TASK INSTRUCTIONS. Only an exact copy of the entries, stripped of pictures, will serve as the answer.

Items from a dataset
--- START ---

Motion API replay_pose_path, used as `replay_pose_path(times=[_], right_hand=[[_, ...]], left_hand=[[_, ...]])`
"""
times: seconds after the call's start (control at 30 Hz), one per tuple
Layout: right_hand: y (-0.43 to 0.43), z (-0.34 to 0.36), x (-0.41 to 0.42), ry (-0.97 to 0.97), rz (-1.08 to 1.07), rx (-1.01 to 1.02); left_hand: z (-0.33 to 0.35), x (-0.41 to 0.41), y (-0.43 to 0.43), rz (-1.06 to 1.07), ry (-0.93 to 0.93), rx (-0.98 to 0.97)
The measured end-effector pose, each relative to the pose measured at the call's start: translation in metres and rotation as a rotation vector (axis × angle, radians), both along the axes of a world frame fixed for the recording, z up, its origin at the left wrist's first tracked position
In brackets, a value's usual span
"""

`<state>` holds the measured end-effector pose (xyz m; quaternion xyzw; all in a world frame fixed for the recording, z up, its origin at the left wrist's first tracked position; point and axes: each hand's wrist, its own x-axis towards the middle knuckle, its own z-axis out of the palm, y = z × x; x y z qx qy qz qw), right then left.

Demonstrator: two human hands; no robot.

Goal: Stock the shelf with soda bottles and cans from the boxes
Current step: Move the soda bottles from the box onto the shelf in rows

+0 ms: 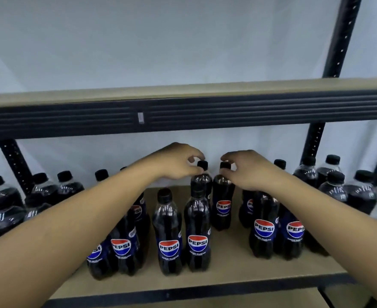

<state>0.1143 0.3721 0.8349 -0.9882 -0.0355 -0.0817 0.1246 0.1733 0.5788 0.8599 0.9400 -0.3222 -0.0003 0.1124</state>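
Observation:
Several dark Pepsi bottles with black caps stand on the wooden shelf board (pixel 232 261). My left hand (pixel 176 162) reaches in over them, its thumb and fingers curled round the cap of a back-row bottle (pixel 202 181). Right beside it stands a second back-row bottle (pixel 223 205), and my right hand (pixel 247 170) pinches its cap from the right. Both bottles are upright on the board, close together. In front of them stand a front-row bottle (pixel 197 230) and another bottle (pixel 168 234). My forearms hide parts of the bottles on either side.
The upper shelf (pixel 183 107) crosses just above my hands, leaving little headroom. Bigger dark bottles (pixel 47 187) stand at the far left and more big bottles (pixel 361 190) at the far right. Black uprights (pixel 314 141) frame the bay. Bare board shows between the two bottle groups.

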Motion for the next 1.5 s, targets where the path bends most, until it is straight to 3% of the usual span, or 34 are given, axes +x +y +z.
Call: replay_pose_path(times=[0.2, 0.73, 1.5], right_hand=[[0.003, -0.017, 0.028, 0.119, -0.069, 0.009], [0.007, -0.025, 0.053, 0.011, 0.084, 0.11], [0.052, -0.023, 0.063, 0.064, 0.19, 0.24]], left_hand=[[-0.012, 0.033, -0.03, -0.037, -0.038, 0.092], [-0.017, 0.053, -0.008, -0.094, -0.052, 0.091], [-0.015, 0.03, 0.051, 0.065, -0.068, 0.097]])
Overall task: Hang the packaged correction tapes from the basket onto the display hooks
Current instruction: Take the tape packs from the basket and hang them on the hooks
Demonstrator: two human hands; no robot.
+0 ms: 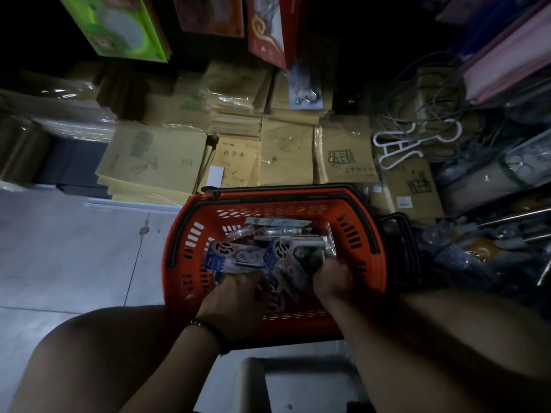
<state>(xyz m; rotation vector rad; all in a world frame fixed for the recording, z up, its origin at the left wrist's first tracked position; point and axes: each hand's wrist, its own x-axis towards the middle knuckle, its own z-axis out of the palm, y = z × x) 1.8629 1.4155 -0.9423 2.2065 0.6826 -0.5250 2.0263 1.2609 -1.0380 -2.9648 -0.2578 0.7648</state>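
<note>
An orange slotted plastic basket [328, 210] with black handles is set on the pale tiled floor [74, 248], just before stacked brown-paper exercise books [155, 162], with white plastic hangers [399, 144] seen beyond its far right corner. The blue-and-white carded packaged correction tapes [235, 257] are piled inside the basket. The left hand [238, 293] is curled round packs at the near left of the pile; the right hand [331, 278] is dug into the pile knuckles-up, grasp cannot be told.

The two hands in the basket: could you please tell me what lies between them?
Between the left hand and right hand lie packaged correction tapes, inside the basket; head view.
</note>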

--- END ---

ANSWER BELOW.
Motion API replay_pose_path, used as `replay_pose_path(times=[_], right_hand=[[_, ...]], left_hand=[[_, ...]])`
"""
times: seconds after the call's start (control at 30 Hz), one per tuple
Layout: right_hand: y (-0.43 to 0.43), z (-0.34 to 0.36), x (-0.41 to 0.42), ry (-0.97 to 0.97), rz (-1.08 to 1.07), rx (-1.01 to 1.02); left_hand: z (-0.33 to 0.35), x (-0.41 to 0.41), y (-0.43 to 0.43), rz (-1.06 to 1.07), ry (-0.93 to 0.93), rx (-0.98 to 0.97)
The measured end-effector pose, each relative to the pose measured at the call's start: translation in metres and rotation as a rotation vector (axis × angle, radians), both along the axes of a world frame fixed for the recording, z up, its origin at the left wrist's first tracked position
In brackets, a value's usual span
"""

`<state>` holds the measured end-effector pose (xyz m; quaternion xyzw; all in a world frame fixed for the recording, z up, its origin at the left wrist's first tracked position; point and axes: each hand's wrist, its own x-axis towards the middle knuckle, its own z-axis out of the palm, y = z × x; x y z qx qy qz qw), right then left.

Demonstrator: two human hands; no robot.

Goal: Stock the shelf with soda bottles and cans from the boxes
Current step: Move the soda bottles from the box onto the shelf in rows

+0 ms: 

<state>0.1143 0.3721 0.8349 -0.9882 -0.0355 -0.0817 0.1246 0.1733 0.5788 0.8599 0.9400 -0.3222 -0.0003 0.1124</state>
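Observation:
Several dark Pepsi bottles with black caps stand on the wooden shelf board (pixel 232 261). My left hand (pixel 176 162) reaches in over them, its thumb and fingers curled round the cap of a back-row bottle (pixel 202 181). Right beside it stands a second back-row bottle (pixel 223 205), and my right hand (pixel 247 170) pinches its cap from the right. Both bottles are upright on the board, close together. In front of them stand a front-row bottle (pixel 197 230) and another bottle (pixel 168 234). My forearms hide parts of the bottles on either side.
The upper shelf (pixel 183 107) crosses just above my hands, leaving little headroom. Bigger dark bottles (pixel 47 187) stand at the far left and more big bottles (pixel 361 190) at the far right. Black uprights (pixel 314 141) frame the bay. Bare board shows between the two bottle groups.
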
Motion for the next 1.5 s, targets where the path bends most, until it is straight to 3% of the usual span, or 34 are given, axes +x +y +z.
Call: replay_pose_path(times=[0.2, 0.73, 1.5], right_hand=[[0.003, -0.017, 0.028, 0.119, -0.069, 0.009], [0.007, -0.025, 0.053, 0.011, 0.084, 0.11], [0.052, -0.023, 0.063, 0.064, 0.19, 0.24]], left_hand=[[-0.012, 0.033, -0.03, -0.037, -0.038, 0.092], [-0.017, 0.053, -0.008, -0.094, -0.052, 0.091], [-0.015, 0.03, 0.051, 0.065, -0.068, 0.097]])
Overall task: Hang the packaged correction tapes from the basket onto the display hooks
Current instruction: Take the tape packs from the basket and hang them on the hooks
Demonstrator: two human hands; no robot.
+0 ms: 
<state>(xyz m; rotation vector rad; all in a world frame fixed for the recording, z up, its origin at the left wrist's first tracked position; point and axes: each hand's wrist, its own x-axis towards the middle knuckle, its own z-axis out of the palm, y = z × x) 1.8629 1.4155 -0.9423 2.2065 0.6826 -0.5250 2.0263 1.2609 -1.0380 -2.9648 -0.2578 0.7648</state>
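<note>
An orange slotted plastic basket [328, 210] with black handles is set on the pale tiled floor [74, 248], just before stacked brown-paper exercise books [155, 162], with white plastic hangers [399, 144] seen beyond its far right corner. The blue-and-white carded packaged correction tapes [235, 257] are piled inside the basket. The left hand [238, 293] is curled round packs at the near left of the pile; the right hand [331, 278] is dug into the pile knuckles-up, grasp cannot be told.

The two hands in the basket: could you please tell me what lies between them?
Between the left hand and right hand lie packaged correction tapes, inside the basket; head view.
</note>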

There is no more to this output.